Last Wednesday, a 31-year-old progressive activist allegedly shot and killed two employees of the Israeli embassy in Washington, D.C., in cold blood. As one of them, Sarah Milgrim, a 26-year-old Jew from Kansas, tried to crawl away, the gunman continued shooting at her.
“Free, free Palestine,” he shouted as police took him into custody.
You would think that this would be easy to condemn. Yet when the New York City chapter of the Democratic Socialists of America said in a statement released last Thursday that they “reject the violence of last night’s fatal shooting,” some members of the political organization revolted.
Almost immediately, a debate broke out in the national DSA’s internal message board for dues-paying members over how to respond to the killings outside the Capital Jewish Museum.

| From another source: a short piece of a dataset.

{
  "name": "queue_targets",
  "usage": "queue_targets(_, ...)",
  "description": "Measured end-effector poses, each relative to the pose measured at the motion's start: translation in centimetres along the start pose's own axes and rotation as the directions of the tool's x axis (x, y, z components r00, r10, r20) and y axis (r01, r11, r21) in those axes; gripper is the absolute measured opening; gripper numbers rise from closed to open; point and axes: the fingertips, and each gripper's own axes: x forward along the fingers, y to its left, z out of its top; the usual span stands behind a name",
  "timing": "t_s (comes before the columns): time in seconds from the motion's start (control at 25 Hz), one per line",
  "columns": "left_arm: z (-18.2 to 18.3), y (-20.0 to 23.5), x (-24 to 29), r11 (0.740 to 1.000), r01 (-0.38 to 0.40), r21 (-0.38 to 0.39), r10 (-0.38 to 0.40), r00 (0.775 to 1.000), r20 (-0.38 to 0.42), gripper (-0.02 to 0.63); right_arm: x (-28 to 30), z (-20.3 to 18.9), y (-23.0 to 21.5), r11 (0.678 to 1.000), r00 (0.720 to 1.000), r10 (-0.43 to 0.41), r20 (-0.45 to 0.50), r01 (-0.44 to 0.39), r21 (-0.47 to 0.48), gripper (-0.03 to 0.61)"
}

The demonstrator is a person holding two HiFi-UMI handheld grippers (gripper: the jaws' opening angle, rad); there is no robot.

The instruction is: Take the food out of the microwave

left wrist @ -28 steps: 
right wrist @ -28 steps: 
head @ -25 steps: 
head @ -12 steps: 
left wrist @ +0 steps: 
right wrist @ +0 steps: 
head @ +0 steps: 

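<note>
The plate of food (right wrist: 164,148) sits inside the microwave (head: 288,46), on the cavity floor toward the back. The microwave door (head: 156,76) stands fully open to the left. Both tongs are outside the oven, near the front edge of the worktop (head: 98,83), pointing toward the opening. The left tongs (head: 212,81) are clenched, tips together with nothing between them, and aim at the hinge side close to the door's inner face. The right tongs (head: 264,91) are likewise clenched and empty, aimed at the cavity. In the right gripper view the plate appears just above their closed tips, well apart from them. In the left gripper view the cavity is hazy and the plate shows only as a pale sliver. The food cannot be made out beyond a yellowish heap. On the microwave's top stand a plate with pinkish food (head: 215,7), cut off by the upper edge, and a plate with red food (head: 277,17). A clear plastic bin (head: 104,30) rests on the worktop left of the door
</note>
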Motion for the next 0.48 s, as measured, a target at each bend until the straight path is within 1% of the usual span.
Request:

“Is it good to condemn violence against a genocidal apartheid state?” a DSA member with the username “SebastianFG” said in a post. Other members responded to the post with emojis of a heart and applause.
Other DSA members called the statement “horrific,” “hurtful,” and “irresponsible.”
The Democratic Socialists of America is not just a fringe activist organization. Its national membership has skyrocketed in recent years to more than 90,000, riding the wave of Bernie Sanders’s nearly successful primary challenge of Hillary Clinton in 2016. The political organization has since boasted major electoral success with politicians in Congress’s progressive “Squad,” including Michigan’s Rashida Tlaib and New York City’s Alexandria Ocasio-Cortez. The far-left group unendorsed Ocasio-Cortez last year after the congresswoman voted in favor of a resolution affirming Israel’s “right to exist.”
The radical group is deeply fractured over how to respond to last week’s killings of Milgrim and Yaron Lischinsky. (The alleged shooter, Elias Rodriguez, was charged with murder of foreign officials, first-degree murder, and other crimes.)